Guys, what should I do? Is it my configuration fault, or Drupal just can`t handle such load? If so, it would be a catastrophe, because we`ve chosen Drupal as primary CMS about 3 years ago and we`ve got a lot of sites powered by it.
Oh, the site`s view URL is http://podmoskovie.info/s . But please, don`t check too many options - it will cause me to restart a server :).
Thanks in advance.
Comments
Solr
Might be time to think about using solr search
http://drupal.org/project/apachesolr
Grab views 3 while your at it
Oh, thanks!
So if I understood you correctly, I can use Apache Solr as a indexing engine for all my CCK fields, keep my 'bunch-of-checkboxes' user interface in views3, and this will give me much better performance than mysql?
yep
year old article on the subject
http://acquia.com/blog/views-3-apache-solr-acquia-drupal-future-search
Modules of interest
http://drupal.org/project/apachesolr_ajax
http://drupal.org/project/apachesolr_views
This might be of some assistance
http://drupal.org/project/dbtuner
Thanks, slavojzizek! Already
Thanks, slavojzizek! Already used it. Surprisingly, dbtuner told me that there`s too much full table scans and I should consider adding indexes to CCK tables :).
WAAAAAY OT
And for just a second, I got all excited that Slavoj Zizek used Drupal, as it is, of course, THE sublime object of ideology (or maybe Open Source in general is).

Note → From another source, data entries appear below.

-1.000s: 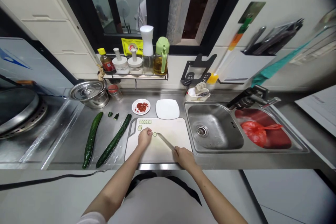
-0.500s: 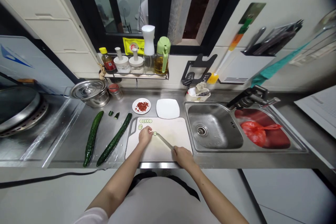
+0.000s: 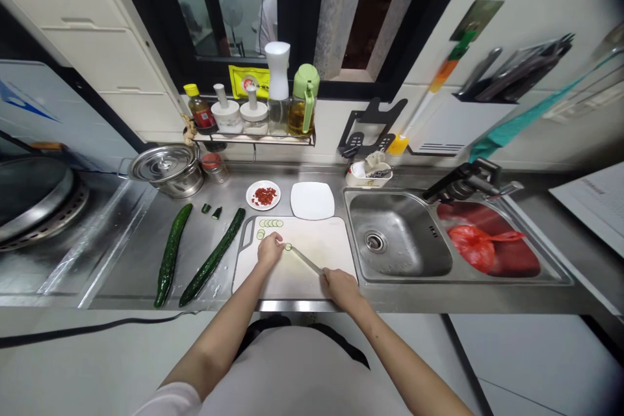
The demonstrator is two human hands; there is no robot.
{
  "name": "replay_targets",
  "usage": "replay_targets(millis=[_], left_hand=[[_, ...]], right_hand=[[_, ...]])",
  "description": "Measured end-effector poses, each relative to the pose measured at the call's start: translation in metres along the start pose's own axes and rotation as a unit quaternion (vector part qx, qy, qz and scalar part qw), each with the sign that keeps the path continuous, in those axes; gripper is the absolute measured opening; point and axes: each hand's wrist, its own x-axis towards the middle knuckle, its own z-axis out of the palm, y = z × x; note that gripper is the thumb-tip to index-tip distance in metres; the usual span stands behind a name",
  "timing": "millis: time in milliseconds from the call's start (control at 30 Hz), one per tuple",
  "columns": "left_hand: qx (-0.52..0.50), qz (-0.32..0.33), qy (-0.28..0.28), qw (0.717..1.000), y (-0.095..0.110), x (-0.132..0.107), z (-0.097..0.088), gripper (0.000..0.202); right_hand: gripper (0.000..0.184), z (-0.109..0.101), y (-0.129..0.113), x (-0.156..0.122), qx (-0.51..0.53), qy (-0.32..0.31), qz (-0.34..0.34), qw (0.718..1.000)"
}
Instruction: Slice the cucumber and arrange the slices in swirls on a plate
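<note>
The yellow packet (image 3: 248,81) print is unreadable. Your right hand (image 3: 341,286) grips the knife (image 3: 305,260); your left hand (image 3: 270,250) curls beside a cucumber slice (image 3: 288,247), grasp unclear.

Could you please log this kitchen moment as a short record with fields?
Left hand: pressing a cucumber piece on the white cutting board
Right hand: gripping a knife, blade at that piece
Slices: row at the board's far edge
Counter: two whole cucumbers left of the board; chilli dish and white plate behind it
Sink: right of the board
</note>
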Motion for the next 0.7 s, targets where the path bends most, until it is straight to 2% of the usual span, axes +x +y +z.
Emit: replay_targets(millis=[700], left_hand=[[0.003, -0.004, -0.007, 1.0, 0.0012, 0.0009, -0.0015, 0.014]], right_hand=[[0.034, -0.007, -0.0036, 0.0059, -0.011, -0.027, -0.01, 1.0]])
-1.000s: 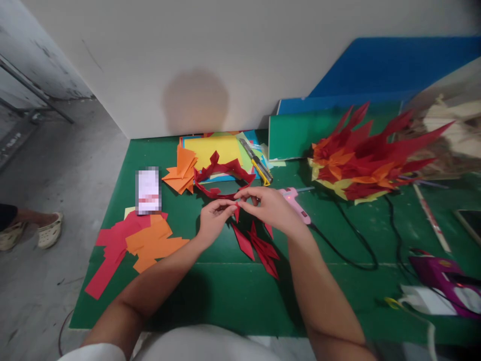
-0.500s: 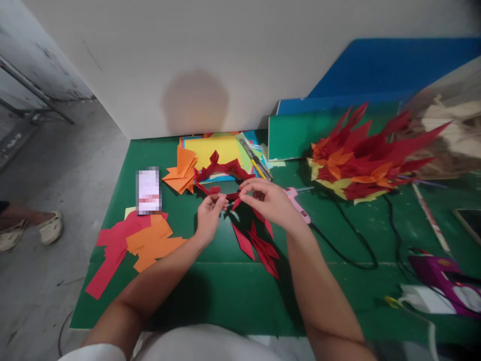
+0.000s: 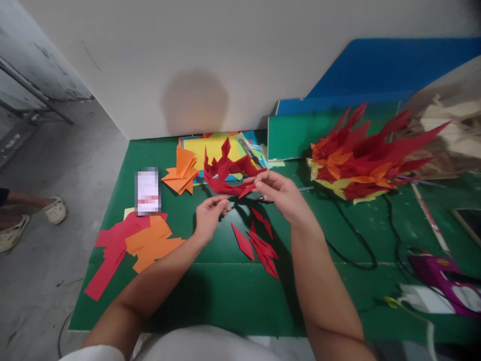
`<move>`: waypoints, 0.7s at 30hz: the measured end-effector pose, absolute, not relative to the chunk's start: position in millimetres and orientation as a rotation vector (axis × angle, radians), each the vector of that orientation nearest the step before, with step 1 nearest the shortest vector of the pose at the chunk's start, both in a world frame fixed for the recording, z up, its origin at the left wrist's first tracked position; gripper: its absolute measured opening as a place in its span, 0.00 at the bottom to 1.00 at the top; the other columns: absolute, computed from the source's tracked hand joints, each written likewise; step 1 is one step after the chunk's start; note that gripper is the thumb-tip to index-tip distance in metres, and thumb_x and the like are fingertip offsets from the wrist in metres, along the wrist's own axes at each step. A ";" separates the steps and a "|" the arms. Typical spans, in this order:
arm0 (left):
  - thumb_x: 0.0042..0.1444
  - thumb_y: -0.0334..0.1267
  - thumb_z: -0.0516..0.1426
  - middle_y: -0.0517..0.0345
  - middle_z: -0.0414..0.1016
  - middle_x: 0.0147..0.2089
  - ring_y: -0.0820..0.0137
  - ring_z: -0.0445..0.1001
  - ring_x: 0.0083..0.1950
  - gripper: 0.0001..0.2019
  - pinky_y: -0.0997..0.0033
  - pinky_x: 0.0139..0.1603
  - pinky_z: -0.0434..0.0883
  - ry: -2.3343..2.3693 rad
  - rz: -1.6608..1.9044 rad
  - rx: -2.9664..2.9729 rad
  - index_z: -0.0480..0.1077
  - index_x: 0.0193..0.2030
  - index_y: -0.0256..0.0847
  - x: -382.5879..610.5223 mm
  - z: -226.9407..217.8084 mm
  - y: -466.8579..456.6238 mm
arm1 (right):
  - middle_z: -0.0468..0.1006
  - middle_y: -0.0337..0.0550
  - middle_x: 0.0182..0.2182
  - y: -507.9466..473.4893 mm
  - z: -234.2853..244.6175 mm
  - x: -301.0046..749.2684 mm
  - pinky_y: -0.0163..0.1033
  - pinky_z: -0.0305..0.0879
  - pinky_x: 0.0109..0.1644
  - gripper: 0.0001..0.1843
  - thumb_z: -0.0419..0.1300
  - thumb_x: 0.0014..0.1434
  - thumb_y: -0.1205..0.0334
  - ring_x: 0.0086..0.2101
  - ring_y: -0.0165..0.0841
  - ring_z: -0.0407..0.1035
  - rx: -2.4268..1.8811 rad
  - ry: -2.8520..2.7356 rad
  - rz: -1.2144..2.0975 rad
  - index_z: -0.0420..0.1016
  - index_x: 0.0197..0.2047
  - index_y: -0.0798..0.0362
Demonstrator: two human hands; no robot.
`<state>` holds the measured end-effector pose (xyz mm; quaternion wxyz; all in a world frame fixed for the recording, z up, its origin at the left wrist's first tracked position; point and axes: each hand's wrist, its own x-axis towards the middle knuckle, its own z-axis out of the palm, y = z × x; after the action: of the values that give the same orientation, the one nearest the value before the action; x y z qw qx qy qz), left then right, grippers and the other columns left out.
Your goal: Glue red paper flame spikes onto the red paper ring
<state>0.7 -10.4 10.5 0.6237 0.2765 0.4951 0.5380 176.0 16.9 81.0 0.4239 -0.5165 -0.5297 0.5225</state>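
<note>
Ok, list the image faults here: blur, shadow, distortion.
Head view: a pixelated patch hides something on the mat; a soft round shadow falls on the wall; the right edge smears, blurring the wooden piece; the hands and red paper ring stay fairly sharp.

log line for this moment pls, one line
right hand: lifts spiky red folded-paper ring | left hand: open, fingertips beside ring, contact unclear | loose red paper points: on green mat

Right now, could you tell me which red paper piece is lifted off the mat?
The spiky red paper ring, pinched by the right hand; the others lie flat.
</note>
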 end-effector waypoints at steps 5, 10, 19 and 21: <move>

Blog: http://technosophos.com
QueryPath: http://querypath.org
Drupal MySQL Performance
Just looking at the query isn't really enough information to help you out. Some additional information is needed:
Size of indexes:
mysql> SELECT CONCAT(ROUND(SUM(index_length)/(1024*1024*1024), 2), ' GB') AS 'Total Index Size'FROM information_schema.TABLES
WHERE table_schema LIKE 'database';
Total Database size:
mysql> SELECT CONCAT(ROUND(SUM(data_length)/(1024*1024*1024), 2), ' GB') AS 'Total Data Size'FROM information_schema.TABLES
WHERE table_schema LIKE 'database';
Per table sizes:
SELECT CONCAT(table_schema,'.',table_name) AS 'Table Name', CONCAT(ROUND(table_rows/1000000,2),'M') AS 'Number of Rows',CONCAT(ROUND(data_length/(1024*1024*1024),2),'G') AS 'Data Size',
CONCAT(ROUND(index_length/(1024*1024*1024),2),'G') AS 'Index Size' ,
CONCAT(ROUND((data_length+index_length)/(1024*1024*1024),2),'G') AS'Total'
FROM information_schema.TABLES
WHERE table_schema LIKE 'database';
Note: Be VERY careful running the above commands on a busy server. Querying the I_S tables locks all the underlying MyISAM tables to query this information. If you can run this on a backup server that has a copy of your Drupal database that would be best. Replace the word database with the name of your Drupal database.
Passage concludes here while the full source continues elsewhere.